According to the petitioner, he had inadvertently committed the error.
A two-judge bench comprising of Justice D.Y. Chandrachud and Justice Surya Kant today heard the matter and issued Notice returnable in two-weeks. Advocate Suyash Mohan Guru appeared on behalf of the petitioner.
After getting the scorecard of the NEET Test when the petitioner was required to fill up the counselling form, he committed an inadvertent mistake and in front of the relevant entry whether he belongs to M.P. Domicile, he mentioned in capital letters as ‘No’. As a result, the merit list treated the petitioner as a candidate not belonging to M.P. Domicile.
The petitioner in the writ petition, Madhya Pradesh High Court submitted that if he would have treated to be a candidate having M.P. Domicile his chances to get a government institution in the State of Madhya Pradesh will be on a higher footing in comparison to a situation. The petitioner relied on (2016) 7 SCC 478 (Kedar Mishra vs.
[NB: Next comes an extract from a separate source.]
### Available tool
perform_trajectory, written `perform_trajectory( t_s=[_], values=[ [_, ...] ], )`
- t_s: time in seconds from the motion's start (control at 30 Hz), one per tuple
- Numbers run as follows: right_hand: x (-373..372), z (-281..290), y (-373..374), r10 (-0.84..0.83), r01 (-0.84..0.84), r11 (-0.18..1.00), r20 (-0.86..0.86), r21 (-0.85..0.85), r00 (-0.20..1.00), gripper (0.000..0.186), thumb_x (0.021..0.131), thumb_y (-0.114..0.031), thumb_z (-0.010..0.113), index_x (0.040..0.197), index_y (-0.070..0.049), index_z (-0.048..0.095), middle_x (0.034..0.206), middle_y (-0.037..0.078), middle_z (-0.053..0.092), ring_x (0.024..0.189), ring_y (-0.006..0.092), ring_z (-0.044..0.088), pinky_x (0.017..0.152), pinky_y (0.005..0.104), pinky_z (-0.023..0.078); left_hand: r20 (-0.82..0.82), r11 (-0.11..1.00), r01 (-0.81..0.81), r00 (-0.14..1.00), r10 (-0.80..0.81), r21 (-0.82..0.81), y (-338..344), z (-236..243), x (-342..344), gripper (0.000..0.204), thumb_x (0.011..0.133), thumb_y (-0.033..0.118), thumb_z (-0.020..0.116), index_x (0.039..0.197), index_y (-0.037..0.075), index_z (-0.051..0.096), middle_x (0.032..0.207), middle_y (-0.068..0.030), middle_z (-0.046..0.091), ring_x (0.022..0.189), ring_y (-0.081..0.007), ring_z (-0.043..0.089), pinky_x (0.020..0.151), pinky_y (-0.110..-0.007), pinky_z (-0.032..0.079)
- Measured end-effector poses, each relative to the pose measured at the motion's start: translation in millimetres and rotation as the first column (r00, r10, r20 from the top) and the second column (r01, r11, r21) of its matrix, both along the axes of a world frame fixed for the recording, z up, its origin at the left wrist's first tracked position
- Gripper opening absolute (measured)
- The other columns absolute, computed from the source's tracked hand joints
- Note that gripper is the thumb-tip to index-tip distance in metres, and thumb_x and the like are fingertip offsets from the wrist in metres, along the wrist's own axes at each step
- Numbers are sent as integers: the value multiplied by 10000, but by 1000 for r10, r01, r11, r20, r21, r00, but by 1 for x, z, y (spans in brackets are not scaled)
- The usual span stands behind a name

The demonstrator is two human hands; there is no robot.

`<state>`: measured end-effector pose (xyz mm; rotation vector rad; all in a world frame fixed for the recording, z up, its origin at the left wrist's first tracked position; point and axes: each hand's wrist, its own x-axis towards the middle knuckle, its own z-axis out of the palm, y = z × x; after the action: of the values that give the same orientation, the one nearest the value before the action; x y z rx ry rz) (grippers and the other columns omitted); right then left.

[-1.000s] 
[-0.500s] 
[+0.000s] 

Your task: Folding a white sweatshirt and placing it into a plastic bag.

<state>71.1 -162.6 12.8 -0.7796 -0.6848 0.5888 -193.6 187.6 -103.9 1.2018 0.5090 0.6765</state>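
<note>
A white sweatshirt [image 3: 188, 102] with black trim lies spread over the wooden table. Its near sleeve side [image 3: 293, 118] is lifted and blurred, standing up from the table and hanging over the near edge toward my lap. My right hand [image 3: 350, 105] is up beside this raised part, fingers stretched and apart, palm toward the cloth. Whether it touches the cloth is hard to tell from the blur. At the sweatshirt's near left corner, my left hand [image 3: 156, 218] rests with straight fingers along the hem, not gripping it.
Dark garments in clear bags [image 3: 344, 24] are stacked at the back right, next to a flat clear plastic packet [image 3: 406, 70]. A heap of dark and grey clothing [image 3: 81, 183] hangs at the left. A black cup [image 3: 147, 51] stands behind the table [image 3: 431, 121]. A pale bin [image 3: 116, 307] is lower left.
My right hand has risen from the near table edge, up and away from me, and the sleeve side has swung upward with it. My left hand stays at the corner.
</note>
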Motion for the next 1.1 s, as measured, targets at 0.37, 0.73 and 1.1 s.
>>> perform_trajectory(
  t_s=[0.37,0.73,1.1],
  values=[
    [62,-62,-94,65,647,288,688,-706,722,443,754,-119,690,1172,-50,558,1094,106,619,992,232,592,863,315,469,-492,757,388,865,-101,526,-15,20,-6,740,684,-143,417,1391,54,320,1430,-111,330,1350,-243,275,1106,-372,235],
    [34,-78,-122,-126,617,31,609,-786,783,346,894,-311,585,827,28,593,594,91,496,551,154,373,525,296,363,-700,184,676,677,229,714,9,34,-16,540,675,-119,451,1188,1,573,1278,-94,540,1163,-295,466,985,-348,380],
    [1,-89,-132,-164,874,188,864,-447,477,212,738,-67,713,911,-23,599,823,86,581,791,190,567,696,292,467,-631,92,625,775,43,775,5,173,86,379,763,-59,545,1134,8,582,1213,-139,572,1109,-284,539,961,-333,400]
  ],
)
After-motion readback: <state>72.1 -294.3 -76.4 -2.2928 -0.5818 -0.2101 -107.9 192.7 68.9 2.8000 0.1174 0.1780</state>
State of Bihar and Others) was relied upon to contend that the technical objection should not prevail over the purpose and object of the enactment and various other judgements.
The counsel appearing on behalf of the state had submitted before the High Court that the petitioner could have corrected his mistake as the last date was 21.01.2022 and the petitioner submitted his form on 23.12.2021. He also contended that when the language of Rule 6 is absolutely clear which prohibits any correction, the high Court is under no obligation to pass an order which runs contrary to statutory Admission Rules.
The High court had observed, “This judgment makes the legal position clear like a cloudless sky. If the constitutionality of a Rule is not called in question, by adopting an interpretative process, we cannot defeat the plain language and purpose of the Rule. We are unable to accept the contention of learned counsel for the petitioner that present defect was curable and Rule is not coming in the way of the petitioner.”